◆ HOW TO COMPLETE THIS TASK ◆
Please write out every line of the listing without alteration, but omit the images.

────────

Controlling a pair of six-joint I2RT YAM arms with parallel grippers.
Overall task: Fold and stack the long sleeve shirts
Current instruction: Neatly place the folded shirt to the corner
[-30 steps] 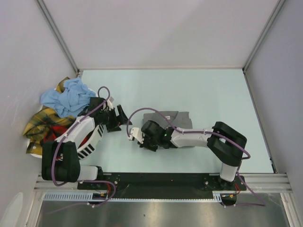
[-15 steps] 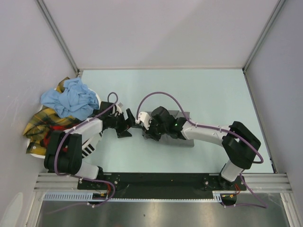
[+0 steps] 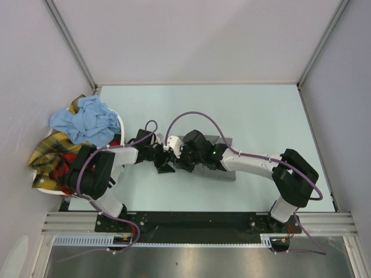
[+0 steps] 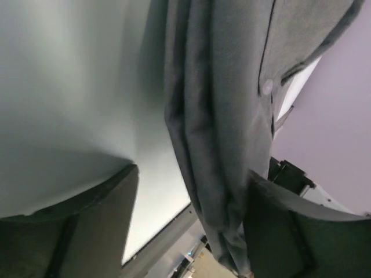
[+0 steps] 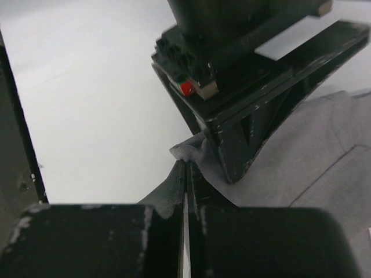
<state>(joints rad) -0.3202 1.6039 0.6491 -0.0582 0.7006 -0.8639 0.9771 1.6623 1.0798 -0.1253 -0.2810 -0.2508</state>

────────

◆ RESULT OF THE TASK ◆
Controlling a pair of six-joint I2RT YAM arms with parallel grippers.
Overall task: Fold and stack the long sleeve shirts
Current instruction: Neatly place the folded shirt to the corner
[-30 steps] 
[-15 steps] 
[+0 steps] 
[+0 steps] 
[+0 steps] 
<state>(joints rad) -0.3202 1.6039 0.6491 -0.0582 0.7006 -0.8639 0.9771 1.6623 1.0798 -0.1253 -0.2810 -0.2508</state>

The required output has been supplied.